## Brief
Print, exactly and completely, every entry in the data.

## Dataset records

########

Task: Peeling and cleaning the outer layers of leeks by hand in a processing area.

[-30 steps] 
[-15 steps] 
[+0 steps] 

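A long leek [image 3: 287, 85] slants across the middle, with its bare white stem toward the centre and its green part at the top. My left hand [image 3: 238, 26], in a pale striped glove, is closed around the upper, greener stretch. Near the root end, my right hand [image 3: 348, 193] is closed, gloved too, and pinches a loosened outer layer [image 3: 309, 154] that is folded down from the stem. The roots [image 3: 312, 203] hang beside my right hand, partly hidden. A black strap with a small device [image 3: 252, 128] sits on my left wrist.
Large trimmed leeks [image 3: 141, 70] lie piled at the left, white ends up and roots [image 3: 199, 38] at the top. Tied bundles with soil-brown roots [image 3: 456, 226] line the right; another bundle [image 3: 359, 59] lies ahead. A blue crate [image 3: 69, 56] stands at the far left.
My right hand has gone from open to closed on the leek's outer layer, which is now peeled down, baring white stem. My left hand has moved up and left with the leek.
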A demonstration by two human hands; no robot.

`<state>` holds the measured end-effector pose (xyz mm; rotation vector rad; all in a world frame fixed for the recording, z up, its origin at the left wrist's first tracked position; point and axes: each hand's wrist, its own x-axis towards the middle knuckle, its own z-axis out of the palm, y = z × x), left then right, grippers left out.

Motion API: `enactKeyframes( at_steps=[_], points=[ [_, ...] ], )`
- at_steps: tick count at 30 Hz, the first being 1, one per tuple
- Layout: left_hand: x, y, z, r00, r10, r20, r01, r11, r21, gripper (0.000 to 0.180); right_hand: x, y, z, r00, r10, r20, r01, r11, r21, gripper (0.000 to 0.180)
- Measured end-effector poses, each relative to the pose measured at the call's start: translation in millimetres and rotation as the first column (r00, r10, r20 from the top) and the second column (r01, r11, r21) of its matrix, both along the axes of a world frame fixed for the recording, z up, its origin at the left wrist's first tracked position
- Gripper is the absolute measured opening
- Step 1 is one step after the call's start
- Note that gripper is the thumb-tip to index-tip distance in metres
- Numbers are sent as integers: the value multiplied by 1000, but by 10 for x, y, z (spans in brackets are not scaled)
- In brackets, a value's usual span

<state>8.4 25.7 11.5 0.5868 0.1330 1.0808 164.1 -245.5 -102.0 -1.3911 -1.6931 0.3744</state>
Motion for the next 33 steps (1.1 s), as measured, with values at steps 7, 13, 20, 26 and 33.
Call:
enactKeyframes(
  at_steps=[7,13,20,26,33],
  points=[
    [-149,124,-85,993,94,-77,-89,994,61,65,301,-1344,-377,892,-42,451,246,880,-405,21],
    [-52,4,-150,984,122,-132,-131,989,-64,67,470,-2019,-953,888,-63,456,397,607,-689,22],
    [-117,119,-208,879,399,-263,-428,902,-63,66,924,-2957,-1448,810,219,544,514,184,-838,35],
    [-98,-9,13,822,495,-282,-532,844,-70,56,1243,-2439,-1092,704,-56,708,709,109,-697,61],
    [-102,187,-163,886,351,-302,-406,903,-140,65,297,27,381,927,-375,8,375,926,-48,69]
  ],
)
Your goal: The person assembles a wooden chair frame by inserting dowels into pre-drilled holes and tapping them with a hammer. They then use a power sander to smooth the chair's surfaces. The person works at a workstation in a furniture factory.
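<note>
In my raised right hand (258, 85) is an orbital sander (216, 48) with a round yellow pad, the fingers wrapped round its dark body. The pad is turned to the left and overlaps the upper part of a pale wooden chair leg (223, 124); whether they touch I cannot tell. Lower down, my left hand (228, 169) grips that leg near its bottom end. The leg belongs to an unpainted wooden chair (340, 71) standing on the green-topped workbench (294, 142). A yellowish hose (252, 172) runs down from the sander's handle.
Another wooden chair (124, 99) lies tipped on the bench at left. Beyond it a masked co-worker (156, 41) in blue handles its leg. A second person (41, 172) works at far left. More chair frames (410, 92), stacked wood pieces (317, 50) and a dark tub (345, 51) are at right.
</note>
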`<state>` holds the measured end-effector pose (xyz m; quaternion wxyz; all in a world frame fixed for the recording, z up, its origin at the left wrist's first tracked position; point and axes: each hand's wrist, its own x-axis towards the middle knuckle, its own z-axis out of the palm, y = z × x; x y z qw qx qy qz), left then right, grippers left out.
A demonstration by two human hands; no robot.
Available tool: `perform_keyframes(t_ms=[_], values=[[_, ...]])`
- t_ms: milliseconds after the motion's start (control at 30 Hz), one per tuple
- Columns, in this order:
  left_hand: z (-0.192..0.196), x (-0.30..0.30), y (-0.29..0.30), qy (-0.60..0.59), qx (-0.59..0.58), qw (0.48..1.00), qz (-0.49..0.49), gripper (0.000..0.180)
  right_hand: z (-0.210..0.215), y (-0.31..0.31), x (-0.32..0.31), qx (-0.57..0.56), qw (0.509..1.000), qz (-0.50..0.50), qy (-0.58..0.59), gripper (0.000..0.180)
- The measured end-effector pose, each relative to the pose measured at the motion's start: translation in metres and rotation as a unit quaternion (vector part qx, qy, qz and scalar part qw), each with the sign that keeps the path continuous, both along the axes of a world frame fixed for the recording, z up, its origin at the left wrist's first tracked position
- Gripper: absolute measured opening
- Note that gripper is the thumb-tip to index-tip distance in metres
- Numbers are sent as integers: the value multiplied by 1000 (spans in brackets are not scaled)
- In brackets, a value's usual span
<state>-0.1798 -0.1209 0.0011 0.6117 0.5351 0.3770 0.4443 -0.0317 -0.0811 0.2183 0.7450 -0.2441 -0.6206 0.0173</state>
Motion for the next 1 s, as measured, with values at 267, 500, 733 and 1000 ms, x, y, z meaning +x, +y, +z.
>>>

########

## Expected output
Task: Peeling and cleaning the outer layers of leeks by hand in a processing area.

[-30 steps] 
[-15 steps] 
[+0 steps] 

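A long leek [image 3: 287, 85] slants across the middle, with its bare white stem toward the centre and its green part at the top. My left hand [image 3: 238, 26], in a pale striped glove, is closed around the upper, greener stretch. Near the root end, my right hand [image 3: 348, 193] is closed, gloved too, and pinches a loosened outer layer [image 3: 309, 154] that is folded down from the stem. The roots [image 3: 312, 203] hang beside my right hand, partly hidden. A black strap with a small device [image 3: 252, 128] sits on my left wrist.
Large trimmed leeks [image 3: 141, 70] lie piled at the left, white ends up and roots [image 3: 199, 38] at the top. Tied bundles with soil-brown roots [image 3: 456, 226] line the right; another bundle [image 3: 359, 59] lies ahead. A blue crate [image 3: 69, 56] stands at the far left.
My right hand has gone from open to closed on the leek's outer layer, which is now peeled down, baring white stem. My left hand has moved up and left with the leek.
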A demonstration by two human hands; no robot.

`<state>` holds the measured end-effector pose (xyz mm; rotation vector rad; all in a world frame fixed for the recording, z up, its origin at the left wrist's first tracked position; point and axes: each hand's wrist, its own x-axis towards the middle knuckle, its own z-axis out of the palm, y = z × x), left then right, grippers left out.

Motion API: `enactKeyframes( at_steps=[_], points=[ [_, ...] ], )`
- at_steps: tick count at 30 Hz, the first being 1, one per tuple
- Layout: left_hand: x, y, z, r00, r10, r20, r01, r11, r21, gripper (0.000 to 0.180); right_hand: x, y, z, r00, r10, r20, r01, r11, r21, gripper (0.000 to 0.180)
- Measured end-effector poses, each relative to the pose measured at the call's start: translation in millimetres and rotation as the first column (r00, r10, r20 from the top) and the second column (r01, r11, r21) of its matrix, both along the axes of a world frame fixed for the recording, z up, its origin at the left wrist's first tracked position
- Gripper is the absolute measured opening
- Step 1 is one step after the call's start
- Note that gripper is the thumb-tip to index-tip distance in metres
- Numbers are sent as integers: the value multiplied by 1000, but by 10 for x, y, z (spans in brackets are not scaled)
- In brackets, a value's usual span

<state>8.4 25.7 11.5 0.5868 0.1330 1.0808 164.1 -245.5 -102.0 -1.3911 -1.6931 0.3744</state>
Motion for the next 33 steps (1.1 s), as measured, with values at steps 7, 13, 20, 26 and 33.
Call:
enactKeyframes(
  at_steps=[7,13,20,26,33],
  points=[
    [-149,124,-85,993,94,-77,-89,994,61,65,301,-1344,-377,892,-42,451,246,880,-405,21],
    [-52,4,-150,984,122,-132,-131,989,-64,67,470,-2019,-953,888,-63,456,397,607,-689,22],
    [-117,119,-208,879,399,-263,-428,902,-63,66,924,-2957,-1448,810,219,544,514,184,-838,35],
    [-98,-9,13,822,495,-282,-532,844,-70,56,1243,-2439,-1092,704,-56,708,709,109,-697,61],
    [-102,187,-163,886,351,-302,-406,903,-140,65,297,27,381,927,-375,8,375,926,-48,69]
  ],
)
Your goal: The person assembles a wooden chair frame by inserting dowels into pre-drilled holes and tapping them with a hammer. They then use a power sander to smooth the chair's surfaces. The person works at a workstation in a furniture factory.
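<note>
In my raised right hand (258, 85) is an orbital sander (216, 48) with a round yellow pad, the fingers wrapped round its dark body. The pad is turned to the left and overlaps the upper part of a pale wooden chair leg (223, 124); whether they touch I cannot tell. Lower down, my left hand (228, 169) grips that leg near its bottom end. The leg belongs to an unpainted wooden chair (340, 71) standing on the green-topped workbench (294, 142). A yellowish hose (252, 172) runs down from the sander's handle.
Another wooden chair (124, 99) lies tipped on the bench at left. Beyond it a masked co-worker (156, 41) in blue handles its leg. A second person (41, 172) works at far left. More chair frames (410, 92), stacked wood pieces (317, 50) and a dark tub (345, 51) are at right.
</note>
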`<state>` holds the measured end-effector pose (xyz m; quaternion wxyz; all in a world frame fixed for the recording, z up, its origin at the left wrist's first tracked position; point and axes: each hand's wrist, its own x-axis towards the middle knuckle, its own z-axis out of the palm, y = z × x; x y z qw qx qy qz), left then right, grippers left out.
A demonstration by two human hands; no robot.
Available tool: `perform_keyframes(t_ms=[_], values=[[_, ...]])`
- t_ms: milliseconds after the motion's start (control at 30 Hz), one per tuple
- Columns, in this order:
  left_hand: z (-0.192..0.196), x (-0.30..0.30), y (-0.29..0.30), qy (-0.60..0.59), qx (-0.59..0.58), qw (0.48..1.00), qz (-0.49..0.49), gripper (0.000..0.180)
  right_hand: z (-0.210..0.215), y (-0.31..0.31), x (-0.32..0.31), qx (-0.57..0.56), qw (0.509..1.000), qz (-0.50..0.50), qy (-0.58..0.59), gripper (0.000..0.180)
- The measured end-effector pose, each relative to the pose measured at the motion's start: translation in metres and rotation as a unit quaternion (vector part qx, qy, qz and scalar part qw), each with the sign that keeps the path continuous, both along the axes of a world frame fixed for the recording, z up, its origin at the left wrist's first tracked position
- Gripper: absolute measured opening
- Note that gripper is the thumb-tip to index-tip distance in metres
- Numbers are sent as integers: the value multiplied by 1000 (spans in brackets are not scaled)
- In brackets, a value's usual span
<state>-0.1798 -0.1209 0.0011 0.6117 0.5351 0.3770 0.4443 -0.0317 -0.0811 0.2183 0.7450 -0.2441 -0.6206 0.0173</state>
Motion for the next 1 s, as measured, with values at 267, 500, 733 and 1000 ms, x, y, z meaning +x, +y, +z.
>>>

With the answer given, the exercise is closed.